Outside, the night sky went past, full of stars, the moon, luminous
clouds. The world was a magical place.
I'd work all week, and on Fridays it was like letting out a
long-held-in breath. Sometimes I'd drive in to Chicago to see
friends or hang out with my girlfriend, but increasingly I just
stayed at home. I enjoyed my solitude and the quiet apartment. I
enjoyed making comics.
On Saturday mornings, I'd go downtown to the Salvation Army and
look for new Tijuana Brass albums, or Captain and Tennille. There
was no shortage of these things. I'd buy strange objects for a
dollar and bring them home. Life was good.
On fall evenings, I'd wander through my neighborhood: the weird
little houses, the church, children's bikes knocked over on front
lawns, pickup trucks on gravel driveways. Who were these people --
my neighbors? Above me the sky rolled mysterious, the Midwestern
sky in fall. The world crackled with energy, and the energy was in
me. The energy and the world and I were one.
Sometimes after work we'd go down to the Twin Tavern and drink
beer, order onion rings, and wait for our sausage sandwiches. Men
in flannel jackets and baseball caps sat at the darkened counter, a
silent TV set flickering in the corner, unwatched. This was like a
dream come true.
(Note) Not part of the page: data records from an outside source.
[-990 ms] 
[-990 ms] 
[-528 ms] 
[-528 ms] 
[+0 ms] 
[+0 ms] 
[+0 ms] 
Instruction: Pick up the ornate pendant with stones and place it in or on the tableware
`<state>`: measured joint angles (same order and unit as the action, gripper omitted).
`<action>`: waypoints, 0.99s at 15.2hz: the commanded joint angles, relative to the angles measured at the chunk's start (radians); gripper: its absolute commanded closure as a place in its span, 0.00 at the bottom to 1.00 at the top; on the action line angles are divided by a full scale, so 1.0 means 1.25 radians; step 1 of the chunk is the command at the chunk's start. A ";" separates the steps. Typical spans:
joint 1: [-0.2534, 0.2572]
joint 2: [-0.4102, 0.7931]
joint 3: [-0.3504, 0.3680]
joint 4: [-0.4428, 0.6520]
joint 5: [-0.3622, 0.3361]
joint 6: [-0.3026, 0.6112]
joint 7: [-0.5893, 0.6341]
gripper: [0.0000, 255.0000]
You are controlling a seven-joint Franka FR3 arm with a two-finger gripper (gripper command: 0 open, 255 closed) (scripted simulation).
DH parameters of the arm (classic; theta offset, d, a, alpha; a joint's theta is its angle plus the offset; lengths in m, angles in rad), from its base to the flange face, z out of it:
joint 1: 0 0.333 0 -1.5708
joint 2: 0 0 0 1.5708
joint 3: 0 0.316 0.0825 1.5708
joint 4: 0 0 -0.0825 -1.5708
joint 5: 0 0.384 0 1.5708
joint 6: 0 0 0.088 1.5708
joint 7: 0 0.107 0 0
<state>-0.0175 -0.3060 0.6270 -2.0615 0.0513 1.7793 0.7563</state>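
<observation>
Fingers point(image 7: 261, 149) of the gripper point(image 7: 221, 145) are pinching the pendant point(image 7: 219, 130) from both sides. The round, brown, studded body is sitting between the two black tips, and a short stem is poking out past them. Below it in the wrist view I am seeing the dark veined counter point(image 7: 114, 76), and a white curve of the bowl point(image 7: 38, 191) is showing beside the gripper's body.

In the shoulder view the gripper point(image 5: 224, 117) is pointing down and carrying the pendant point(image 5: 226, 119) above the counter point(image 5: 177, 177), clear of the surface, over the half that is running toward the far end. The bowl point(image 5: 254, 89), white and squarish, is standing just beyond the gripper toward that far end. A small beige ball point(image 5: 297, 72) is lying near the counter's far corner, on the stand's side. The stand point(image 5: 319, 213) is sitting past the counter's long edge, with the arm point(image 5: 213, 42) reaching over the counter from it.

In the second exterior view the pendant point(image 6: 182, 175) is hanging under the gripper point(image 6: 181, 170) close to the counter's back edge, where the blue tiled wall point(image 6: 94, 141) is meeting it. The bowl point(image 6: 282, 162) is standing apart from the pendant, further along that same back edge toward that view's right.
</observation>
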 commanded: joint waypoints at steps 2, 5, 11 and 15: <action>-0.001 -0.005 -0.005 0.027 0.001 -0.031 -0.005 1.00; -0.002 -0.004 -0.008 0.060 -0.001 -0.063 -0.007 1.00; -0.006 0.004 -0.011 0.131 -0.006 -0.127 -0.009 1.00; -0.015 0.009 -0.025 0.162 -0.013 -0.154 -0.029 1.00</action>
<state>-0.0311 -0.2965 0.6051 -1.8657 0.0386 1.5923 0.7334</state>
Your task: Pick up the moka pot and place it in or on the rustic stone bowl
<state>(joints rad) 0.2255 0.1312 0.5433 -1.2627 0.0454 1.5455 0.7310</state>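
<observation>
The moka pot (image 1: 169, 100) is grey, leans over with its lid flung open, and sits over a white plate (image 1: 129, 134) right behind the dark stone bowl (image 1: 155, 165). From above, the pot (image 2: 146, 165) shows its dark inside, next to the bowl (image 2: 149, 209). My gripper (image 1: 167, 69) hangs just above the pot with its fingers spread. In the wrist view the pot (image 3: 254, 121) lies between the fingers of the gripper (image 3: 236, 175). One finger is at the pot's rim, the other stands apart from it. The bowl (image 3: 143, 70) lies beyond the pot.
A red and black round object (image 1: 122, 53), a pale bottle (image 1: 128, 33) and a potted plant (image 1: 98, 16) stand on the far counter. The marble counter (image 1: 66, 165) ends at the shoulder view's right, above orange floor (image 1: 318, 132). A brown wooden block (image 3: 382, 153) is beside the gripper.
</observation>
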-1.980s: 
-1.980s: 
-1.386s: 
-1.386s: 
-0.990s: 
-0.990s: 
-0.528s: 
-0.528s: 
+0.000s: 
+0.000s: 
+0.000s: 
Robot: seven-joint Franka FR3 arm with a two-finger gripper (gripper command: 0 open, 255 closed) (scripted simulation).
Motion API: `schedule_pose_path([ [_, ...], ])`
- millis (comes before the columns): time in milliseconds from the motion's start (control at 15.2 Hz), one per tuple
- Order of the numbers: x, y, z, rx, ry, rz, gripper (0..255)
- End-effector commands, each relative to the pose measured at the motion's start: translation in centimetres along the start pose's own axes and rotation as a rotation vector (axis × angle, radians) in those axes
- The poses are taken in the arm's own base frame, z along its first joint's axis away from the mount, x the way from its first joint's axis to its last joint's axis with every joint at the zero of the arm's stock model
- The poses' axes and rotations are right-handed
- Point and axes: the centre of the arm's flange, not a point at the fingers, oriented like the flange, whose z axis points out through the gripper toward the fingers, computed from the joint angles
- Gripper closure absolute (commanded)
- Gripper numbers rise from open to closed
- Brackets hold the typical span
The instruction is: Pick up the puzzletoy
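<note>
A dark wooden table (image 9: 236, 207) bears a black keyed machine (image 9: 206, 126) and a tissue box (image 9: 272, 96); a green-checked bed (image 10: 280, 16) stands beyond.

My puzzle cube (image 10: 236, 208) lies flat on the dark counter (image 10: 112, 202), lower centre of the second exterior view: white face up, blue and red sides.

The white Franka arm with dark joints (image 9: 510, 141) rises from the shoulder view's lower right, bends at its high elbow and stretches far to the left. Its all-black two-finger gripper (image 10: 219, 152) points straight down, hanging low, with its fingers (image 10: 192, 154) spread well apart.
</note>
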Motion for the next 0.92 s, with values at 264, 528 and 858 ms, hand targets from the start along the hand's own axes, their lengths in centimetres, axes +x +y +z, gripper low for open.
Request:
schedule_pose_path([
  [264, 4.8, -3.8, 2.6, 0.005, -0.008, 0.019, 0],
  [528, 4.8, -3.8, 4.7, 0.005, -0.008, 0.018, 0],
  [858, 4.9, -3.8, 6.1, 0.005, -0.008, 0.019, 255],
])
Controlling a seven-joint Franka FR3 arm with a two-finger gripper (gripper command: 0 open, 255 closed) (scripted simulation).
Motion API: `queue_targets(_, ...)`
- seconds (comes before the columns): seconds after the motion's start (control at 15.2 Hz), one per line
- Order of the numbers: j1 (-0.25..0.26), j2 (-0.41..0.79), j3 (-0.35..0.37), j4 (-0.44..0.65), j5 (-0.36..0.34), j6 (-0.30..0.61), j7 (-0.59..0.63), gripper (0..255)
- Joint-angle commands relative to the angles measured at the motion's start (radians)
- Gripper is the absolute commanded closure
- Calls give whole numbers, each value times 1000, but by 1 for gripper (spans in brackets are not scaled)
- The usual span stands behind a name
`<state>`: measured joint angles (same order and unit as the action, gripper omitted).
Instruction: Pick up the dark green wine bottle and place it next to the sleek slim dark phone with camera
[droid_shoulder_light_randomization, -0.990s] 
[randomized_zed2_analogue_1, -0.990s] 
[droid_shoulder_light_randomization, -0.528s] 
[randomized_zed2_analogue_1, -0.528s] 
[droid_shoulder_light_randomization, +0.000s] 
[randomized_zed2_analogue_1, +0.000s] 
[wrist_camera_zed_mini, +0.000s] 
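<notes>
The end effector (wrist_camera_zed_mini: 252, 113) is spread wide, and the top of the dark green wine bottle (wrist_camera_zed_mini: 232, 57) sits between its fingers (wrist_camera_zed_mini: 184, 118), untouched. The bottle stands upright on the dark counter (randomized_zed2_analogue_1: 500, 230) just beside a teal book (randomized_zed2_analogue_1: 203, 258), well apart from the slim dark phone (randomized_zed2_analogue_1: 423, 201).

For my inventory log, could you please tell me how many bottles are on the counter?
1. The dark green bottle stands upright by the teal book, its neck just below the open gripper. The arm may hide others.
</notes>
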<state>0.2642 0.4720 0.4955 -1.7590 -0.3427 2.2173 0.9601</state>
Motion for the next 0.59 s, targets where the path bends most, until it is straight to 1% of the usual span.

We'd laugh and eat and step outside into the
nighttime air, say so long with our bellies full of beer and good
food, the moonlight shining bright through cold backlit white
clouds.
The Twin Tavern had pinwheels in the urinals that spun when you
peed on them. It just didn't get better than that.
Still, I wasn't totally satisfied. I thought I could be more
free. My job made me increasingly numb -- I could laugh about it,
but inside I knew it wasn't for me. What I wanted was to feel each
day, to really live each day. It was an abstract concept in my
head, but it was pulling me along toward something.